U moet een grondige geschiedenis van de gezondheid van uw hond geven, inclusief een achtergrondgeschiedenis van symptomen en mogelijke incidenten die deze aandoening mogelijk hebben veroorzaakt. Uw dierenarts zal een volledig lichamelijk onderzoek op uw hond uitvoeren. Er zal een bloedchemisch profiel, een volledig bloedbeeld, een urineonderzoek en een elektrolytpanel worden uitgevoerd.

Uw dierenarts kan een Wright-kleuring gebruiken om een bloedmonster te kleuren voor microscopisch onderzoek, omdat uw arts hierdoor bloedcellen kan onderscheiden, waardoor een infectie van het bloed gemakkelijker duidelijk wordt. Immunofluorescentieantilichaam (IFA) tests voor antilichamen in het serum die reageren met Babesia-organismen kunnen ook worden uitgevoerd. Kruisreactieve antilichamen kunnen de differentiatie van soorten en ondersoorten voorkomen. Sommige geïnfecteerde dieren, met name jonge honden, hebben echter mogelijk geen detecteerbare antilichamen.

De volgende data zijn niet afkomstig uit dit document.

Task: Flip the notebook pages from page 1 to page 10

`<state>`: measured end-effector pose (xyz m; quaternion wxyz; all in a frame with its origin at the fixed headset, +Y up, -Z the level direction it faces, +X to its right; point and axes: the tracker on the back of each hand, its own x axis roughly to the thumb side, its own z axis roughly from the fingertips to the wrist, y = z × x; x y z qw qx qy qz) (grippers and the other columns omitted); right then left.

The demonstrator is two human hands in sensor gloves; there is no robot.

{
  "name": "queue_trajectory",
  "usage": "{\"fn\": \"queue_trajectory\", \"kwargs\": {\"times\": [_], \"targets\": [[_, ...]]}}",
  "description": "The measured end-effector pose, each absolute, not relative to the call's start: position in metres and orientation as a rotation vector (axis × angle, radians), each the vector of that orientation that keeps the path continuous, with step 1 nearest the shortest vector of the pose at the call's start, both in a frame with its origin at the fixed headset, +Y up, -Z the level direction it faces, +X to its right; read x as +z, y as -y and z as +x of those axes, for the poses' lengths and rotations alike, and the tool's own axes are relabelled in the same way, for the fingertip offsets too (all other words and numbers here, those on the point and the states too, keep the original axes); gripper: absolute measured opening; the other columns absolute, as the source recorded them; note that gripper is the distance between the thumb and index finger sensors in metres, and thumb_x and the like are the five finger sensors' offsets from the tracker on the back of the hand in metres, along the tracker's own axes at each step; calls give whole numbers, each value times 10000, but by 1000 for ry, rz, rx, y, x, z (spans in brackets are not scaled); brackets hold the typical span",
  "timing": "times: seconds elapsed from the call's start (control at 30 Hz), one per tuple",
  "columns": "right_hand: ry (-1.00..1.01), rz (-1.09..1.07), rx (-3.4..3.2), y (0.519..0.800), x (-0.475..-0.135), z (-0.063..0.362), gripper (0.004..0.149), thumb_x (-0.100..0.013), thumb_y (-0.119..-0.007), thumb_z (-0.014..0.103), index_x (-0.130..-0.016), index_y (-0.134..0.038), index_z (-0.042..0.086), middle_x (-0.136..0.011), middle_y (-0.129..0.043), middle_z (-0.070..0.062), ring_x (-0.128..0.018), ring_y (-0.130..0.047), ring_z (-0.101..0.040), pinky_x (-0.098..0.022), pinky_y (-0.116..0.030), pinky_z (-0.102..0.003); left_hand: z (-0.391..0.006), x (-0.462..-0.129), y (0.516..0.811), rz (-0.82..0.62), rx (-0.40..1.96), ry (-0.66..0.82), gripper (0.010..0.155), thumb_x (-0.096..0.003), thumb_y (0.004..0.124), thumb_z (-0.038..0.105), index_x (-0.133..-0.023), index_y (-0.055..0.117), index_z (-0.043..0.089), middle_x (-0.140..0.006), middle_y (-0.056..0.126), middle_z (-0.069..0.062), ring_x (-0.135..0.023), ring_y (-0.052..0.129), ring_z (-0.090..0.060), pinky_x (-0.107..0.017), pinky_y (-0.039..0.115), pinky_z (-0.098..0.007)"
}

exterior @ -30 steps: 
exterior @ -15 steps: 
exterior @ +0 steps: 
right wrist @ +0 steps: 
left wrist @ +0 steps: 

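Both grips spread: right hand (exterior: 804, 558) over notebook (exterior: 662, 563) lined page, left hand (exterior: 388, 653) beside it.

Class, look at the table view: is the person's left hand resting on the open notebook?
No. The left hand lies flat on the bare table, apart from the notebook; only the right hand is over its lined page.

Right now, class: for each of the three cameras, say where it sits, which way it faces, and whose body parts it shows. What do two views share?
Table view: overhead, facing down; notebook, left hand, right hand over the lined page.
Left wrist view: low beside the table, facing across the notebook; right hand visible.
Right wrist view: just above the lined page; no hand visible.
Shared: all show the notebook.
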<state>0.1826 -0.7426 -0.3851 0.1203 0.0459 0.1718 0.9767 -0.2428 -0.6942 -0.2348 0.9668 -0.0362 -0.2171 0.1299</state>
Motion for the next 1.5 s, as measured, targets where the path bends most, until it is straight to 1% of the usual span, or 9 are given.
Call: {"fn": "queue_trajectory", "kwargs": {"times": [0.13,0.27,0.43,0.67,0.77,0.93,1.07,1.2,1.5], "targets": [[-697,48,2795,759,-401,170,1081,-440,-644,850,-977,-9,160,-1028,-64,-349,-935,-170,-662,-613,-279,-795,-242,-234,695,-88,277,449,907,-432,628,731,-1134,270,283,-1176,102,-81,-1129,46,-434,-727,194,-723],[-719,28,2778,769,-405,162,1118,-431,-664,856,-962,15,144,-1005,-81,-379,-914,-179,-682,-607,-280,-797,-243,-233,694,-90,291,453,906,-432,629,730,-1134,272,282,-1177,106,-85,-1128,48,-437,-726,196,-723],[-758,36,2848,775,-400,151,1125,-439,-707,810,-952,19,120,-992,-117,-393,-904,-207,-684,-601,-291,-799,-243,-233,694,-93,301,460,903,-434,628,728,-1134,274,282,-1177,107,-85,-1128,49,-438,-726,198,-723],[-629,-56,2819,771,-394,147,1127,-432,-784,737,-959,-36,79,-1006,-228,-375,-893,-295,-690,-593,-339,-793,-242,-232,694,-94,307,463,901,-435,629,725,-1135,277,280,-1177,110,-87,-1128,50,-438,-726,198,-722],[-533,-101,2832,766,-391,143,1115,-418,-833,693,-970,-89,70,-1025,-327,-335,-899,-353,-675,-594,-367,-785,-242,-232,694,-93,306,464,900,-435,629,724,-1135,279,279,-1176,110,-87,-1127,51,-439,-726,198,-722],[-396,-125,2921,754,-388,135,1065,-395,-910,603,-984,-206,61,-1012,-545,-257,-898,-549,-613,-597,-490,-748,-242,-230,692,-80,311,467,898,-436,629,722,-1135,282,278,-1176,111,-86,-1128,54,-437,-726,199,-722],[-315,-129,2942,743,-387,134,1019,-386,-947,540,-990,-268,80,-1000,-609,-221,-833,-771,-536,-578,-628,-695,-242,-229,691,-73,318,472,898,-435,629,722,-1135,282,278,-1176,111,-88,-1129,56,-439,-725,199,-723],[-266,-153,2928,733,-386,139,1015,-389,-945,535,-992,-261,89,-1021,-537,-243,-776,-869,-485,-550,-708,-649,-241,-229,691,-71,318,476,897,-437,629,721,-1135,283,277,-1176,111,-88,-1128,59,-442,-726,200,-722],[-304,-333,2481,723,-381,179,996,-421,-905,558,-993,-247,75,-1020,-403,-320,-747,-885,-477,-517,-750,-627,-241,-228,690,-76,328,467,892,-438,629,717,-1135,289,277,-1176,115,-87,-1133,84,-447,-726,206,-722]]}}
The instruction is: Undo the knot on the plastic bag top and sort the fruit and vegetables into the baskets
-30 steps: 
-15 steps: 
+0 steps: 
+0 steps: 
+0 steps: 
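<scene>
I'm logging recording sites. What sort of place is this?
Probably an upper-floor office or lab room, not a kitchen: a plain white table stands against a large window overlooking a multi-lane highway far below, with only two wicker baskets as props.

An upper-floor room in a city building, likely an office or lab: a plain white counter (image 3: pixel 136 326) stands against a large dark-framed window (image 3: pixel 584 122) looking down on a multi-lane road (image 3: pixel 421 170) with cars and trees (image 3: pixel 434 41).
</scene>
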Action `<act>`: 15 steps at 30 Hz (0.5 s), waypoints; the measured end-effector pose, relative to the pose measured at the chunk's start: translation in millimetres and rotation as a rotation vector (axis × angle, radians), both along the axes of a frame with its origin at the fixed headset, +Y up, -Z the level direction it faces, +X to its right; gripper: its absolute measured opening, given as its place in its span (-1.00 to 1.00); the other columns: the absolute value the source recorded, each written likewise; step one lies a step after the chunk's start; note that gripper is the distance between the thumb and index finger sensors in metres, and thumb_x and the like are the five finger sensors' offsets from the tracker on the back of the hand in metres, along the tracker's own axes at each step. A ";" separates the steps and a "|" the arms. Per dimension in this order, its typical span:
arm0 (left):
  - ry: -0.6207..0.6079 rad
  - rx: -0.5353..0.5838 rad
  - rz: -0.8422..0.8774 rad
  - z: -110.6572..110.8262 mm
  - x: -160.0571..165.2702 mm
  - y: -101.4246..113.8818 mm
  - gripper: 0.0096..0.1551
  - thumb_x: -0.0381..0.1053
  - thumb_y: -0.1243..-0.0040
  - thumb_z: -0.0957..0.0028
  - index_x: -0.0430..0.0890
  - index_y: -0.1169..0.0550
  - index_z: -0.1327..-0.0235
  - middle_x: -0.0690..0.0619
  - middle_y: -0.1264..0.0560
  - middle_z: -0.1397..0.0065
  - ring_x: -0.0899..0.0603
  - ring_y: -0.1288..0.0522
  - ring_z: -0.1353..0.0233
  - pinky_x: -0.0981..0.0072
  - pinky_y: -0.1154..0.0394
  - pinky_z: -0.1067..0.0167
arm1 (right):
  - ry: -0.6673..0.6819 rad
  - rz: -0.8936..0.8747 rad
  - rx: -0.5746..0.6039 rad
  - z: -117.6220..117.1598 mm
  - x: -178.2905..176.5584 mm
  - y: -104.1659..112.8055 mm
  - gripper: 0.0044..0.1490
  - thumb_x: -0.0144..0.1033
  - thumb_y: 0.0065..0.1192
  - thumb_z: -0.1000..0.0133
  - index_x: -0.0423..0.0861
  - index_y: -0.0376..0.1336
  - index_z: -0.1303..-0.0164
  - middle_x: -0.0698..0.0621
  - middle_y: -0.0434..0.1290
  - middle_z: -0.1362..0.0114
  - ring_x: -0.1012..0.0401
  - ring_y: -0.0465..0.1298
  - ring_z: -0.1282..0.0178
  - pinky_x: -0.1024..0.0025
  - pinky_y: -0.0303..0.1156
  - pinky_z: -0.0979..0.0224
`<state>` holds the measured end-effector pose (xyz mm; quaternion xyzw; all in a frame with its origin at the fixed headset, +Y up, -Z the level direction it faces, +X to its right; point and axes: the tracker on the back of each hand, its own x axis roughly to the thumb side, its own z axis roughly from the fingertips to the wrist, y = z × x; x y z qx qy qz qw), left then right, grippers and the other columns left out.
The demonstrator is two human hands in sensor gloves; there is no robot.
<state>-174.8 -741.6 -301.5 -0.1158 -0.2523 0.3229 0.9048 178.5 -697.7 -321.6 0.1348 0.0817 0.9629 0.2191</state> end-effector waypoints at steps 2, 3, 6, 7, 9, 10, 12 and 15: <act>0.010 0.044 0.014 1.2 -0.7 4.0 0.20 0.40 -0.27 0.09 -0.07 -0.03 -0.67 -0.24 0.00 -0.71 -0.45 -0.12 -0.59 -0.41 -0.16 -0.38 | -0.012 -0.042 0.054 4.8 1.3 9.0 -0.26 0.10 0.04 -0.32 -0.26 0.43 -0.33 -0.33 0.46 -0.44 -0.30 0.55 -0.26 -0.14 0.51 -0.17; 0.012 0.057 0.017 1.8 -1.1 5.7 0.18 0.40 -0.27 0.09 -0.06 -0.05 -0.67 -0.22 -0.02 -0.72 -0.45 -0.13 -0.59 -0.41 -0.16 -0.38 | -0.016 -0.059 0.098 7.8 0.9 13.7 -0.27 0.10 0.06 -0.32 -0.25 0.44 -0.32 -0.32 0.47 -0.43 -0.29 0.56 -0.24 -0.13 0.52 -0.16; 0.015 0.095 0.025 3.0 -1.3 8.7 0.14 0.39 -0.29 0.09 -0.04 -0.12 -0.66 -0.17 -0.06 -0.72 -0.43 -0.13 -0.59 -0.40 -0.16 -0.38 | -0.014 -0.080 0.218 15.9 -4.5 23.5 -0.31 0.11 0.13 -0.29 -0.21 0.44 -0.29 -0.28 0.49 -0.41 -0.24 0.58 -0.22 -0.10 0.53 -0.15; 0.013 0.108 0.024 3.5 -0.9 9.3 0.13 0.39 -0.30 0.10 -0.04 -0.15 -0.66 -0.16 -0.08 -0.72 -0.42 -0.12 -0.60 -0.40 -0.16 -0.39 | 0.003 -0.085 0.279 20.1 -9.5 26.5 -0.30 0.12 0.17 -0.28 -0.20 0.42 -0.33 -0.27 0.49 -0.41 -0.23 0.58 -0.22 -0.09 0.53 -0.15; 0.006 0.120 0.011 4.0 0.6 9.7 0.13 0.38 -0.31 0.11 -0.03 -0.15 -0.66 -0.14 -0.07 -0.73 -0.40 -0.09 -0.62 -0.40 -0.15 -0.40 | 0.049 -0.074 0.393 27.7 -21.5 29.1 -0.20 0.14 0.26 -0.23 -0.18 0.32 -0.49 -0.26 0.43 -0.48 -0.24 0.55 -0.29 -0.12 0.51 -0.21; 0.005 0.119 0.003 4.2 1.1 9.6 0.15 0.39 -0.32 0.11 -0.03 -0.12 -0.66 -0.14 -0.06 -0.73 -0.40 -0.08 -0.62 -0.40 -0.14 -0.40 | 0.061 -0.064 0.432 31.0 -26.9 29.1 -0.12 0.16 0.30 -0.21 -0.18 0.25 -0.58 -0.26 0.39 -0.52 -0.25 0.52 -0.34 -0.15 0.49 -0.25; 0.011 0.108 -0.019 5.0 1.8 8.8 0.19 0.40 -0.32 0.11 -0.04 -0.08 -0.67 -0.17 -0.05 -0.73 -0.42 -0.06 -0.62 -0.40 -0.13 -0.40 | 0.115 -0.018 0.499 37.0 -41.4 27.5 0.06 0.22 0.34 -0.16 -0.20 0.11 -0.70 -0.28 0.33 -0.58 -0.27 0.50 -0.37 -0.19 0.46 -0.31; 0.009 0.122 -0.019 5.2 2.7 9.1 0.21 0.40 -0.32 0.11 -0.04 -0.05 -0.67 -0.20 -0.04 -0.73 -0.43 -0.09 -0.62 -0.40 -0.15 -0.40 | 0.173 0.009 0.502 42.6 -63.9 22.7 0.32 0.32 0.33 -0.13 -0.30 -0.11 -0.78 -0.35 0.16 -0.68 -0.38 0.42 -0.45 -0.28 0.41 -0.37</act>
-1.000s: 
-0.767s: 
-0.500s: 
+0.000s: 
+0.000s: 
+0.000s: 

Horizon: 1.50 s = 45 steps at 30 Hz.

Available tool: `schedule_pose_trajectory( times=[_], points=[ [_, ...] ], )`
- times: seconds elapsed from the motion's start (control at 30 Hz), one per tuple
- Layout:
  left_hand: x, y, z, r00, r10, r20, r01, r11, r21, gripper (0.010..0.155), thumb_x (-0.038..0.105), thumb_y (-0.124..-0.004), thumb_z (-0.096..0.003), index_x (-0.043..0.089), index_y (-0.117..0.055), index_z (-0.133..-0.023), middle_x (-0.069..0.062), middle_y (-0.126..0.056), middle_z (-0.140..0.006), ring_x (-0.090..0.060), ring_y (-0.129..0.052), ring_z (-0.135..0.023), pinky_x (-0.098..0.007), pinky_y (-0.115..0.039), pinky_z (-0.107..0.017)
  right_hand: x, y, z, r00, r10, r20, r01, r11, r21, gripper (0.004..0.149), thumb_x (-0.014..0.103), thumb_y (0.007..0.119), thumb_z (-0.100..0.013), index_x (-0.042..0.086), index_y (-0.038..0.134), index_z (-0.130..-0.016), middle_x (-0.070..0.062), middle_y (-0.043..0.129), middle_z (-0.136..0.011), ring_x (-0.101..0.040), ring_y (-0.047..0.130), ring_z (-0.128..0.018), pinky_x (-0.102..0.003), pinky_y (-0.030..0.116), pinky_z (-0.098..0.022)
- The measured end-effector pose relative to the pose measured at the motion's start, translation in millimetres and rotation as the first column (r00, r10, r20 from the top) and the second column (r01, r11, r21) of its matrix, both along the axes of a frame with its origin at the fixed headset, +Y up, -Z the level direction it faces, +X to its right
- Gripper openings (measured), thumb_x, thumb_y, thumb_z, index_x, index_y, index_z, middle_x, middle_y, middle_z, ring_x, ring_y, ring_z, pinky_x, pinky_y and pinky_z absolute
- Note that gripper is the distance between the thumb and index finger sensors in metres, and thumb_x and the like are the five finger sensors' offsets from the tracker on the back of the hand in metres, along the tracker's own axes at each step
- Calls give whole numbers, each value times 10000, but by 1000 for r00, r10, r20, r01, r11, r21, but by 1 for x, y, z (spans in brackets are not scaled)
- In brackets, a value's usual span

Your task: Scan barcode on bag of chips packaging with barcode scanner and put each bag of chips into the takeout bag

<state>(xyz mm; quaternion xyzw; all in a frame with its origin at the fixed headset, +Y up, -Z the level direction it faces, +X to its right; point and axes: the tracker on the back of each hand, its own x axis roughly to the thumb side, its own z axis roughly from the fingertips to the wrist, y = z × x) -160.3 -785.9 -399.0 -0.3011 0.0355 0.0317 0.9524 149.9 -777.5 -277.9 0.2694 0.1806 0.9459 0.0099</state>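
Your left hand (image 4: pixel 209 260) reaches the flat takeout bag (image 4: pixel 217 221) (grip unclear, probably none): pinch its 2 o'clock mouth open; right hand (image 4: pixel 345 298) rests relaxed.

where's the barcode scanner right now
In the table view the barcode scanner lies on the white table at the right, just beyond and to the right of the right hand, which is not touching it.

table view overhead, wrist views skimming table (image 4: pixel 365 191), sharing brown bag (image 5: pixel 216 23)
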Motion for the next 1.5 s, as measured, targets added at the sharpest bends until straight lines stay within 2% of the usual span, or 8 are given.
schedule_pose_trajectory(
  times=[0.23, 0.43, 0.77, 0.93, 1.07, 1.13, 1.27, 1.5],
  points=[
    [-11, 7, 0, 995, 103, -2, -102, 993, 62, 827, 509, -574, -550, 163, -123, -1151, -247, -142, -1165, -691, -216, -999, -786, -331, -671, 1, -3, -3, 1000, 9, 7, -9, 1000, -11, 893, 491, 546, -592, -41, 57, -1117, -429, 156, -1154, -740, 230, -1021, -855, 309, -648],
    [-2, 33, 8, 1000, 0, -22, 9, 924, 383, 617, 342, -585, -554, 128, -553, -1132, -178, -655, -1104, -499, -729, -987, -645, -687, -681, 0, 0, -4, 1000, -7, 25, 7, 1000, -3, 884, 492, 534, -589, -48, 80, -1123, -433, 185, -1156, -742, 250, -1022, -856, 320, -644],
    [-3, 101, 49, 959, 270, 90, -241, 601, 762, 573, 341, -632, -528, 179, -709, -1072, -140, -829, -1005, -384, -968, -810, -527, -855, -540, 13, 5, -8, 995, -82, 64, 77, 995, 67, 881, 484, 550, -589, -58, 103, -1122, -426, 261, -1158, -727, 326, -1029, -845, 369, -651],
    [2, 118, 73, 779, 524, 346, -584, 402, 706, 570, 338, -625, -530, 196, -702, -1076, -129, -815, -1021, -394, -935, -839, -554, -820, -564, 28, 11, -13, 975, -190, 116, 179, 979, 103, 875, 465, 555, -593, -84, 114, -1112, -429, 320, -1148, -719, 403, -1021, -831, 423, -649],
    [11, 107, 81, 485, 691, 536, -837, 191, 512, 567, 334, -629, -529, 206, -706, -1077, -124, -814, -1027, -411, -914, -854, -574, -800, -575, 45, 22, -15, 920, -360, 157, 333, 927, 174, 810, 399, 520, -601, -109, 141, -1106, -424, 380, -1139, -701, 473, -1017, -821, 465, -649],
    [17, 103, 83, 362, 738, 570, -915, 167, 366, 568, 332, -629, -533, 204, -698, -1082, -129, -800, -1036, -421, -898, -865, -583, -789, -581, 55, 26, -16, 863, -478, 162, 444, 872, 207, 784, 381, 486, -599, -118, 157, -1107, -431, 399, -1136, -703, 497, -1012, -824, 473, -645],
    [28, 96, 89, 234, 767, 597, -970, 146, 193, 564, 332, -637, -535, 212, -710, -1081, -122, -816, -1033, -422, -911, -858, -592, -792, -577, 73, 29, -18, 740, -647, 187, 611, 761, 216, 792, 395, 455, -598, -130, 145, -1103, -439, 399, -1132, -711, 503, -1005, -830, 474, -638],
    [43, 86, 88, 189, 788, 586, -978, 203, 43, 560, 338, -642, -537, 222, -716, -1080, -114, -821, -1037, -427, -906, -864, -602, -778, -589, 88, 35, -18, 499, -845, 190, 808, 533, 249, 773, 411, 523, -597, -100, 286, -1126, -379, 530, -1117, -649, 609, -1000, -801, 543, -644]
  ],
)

PCR-tests (polymerasekettingreactie) voor de aanwezigheid van Babesia-DNA in een biologisch monster kunnen ondersoorten en soorten onderscheiden en zijn gevoeliger dan microscopie.

Behandeling

De meeste patiënten kunnen poliklinisch worden behandeld, maar ernstig zieke patiënten, vooral degenen die vloeistoftherapie of bloedtransfusies nodig hebben, moeten in het ziekenhuis worden opgenomen.

Wonen en Management

Uw dierenarts zal de voortgang van uw hond willen volgen en zal regelmatige vervolgafspraken plannen om bloedchemische profielen, volledige bloedtellingen, urineonderzoeken en elektrolytpanelen te herhalen. Twee tot drie opeenvolgende negatieve PCR-tests, beginnend twee maanden na de behandeling, moeten worden uitgevoerd om falen van de behandeling en aanhoudende parasitemie uit te sluiten.

Bovendien, wanneer een hond die is gehuisvest in een kennel met meerdere honden wordt gediagnosticeerd met babesiose, moeten alle honden in die kennel worden gescreend, aangezien er een hoog percentage dragerdieren in kennelsituaties is.

Als uw hond tijd doorbrengt in een gebied dat bekend staat als leefgebied voor teken, is preventie de beste manier van handelen. Controleer uw hond dagelijks op de aanwezigheid van teken en verwijder deze onmiddellijk. Hoe langer een teek op het lichaam blijft, hoe groter de kans dat de parasiet wordt overgedragen.